Por eso resulta inevitable preguntarse qué sucedió entre María Antonieta Herrera y Ana Luz Solís.
¿Se rompió algo?
¿Hubo diferencias?
¿Dejó de convenir acompañarla?
¿El paso de los años enfrió aquella causa?
¿O simplemente estamos frente a una historia donde dos periodistas comenzaron juntas y una terminó recorriendo sola el tramo más incómodo?
Ana Luz puede responderlo.
Y probablemente debería hacerlo, especialmente ahora que ocupa una responsabilidad dentro de un organismo dedicado precisamente a la protección de periodistas.

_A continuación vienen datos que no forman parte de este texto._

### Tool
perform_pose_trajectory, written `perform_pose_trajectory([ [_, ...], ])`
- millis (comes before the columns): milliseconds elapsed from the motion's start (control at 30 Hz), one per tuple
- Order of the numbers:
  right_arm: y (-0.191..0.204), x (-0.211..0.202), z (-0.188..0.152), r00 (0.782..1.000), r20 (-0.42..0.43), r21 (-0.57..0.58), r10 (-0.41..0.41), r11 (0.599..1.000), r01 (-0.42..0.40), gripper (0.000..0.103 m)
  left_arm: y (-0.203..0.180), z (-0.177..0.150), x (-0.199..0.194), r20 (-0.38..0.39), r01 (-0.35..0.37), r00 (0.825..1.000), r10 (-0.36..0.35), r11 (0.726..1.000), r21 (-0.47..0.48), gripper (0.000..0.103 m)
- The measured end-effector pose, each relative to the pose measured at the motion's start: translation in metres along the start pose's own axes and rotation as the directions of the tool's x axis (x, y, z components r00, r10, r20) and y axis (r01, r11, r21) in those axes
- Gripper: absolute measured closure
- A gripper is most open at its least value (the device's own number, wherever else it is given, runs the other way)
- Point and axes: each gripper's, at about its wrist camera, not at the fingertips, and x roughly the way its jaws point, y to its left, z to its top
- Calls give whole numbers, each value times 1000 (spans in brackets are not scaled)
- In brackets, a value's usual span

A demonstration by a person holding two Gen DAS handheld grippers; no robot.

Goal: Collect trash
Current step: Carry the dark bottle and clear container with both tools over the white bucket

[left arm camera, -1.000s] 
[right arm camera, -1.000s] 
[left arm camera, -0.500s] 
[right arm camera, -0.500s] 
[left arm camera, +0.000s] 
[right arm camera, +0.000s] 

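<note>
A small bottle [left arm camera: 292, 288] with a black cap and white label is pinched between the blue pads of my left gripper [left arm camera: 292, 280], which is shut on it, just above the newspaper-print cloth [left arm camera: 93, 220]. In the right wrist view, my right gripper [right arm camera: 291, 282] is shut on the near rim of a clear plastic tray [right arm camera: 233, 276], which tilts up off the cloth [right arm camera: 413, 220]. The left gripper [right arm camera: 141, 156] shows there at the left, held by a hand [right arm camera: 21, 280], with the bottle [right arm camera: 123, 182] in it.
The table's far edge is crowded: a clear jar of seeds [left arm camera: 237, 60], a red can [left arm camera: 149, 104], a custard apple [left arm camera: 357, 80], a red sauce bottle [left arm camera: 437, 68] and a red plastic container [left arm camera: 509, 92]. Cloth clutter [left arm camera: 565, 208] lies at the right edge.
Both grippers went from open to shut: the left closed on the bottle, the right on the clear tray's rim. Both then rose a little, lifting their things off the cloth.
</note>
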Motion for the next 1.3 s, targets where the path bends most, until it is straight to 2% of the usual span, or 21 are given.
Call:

No porque ese cargo la convierta en responsable de resolver todos los problemas del gremio, sino porque quien representa una causa adquiere inevitablemente una obligación mayor de coherencia frente a los principios que esa causa defiende.
Una designación puede otorgar representación.
No puede otorgar autoridad moral.
Ésa se construye de otra manera.
Se construye siendo congruente cuando nadie está mirando. Estando presente cuando no existen reflectores. Entendiendo que defender periodistas no significa solamente participar en reuniones donde se discuten mecanismos, protocolos y políticas públicas. También significa reconocer al compañero concreto que tenemos enfrente cuando necesita respaldo.
La escena de aquella mesa terminó siendo, por eso, profundamente paradójica.
Mientras se discutía qué deben hacer las instituciones para no dejar solos a los periodistas, María Antonieta Herrera recordó lo que significa sentirse sola dentro de una historia que había comenzado acompañada.
Las autoridades tendrán que explicar lo suyo. Habrá que saber cómo prescribió el expediente, qué diligencias se realizaron, cuáles quedaron pendientes y por qué una persona que se consideraba agraviada sostiene que ni siquiera fue notificada adecuadamente sobre el desenlace de su asunto.
Pero ésas son preguntas para las instituciones.
Existe otra que solamente puede responder Ana Luz Solís.
¿Qué pasó con tu compañera?
Porque representar periodistas dentro de un Consejo Estatal de Protección es una responsabilidad importante.
Defender la libertad de expresión también.
Exigir solidaridad cuando un compañero enfrenta al poder es indispensable.
Pero ninguna credencial, nombramiento, consejo o discurso puede sustituir aquello que constituye el principio más sencillo de todos:
no dejar solo al compañero cuando llega su turno de necesitarte.
Según María Antonieta Herrera, ella necesitó una declaración.
La declaración de Ana Luz no llegó.
Ahora que sabemos que quien guardó aquella palabra representa a periodistas dentro de un organismo creado para protegerlos, la pregunta ya no solamente permanece.
Pesa mucho más:
Ana Luz, ¿qué ocurrió para que una compañera con la que compartiste aquel problema terminara esperando una solidaridad que, según ella, nunca llegó?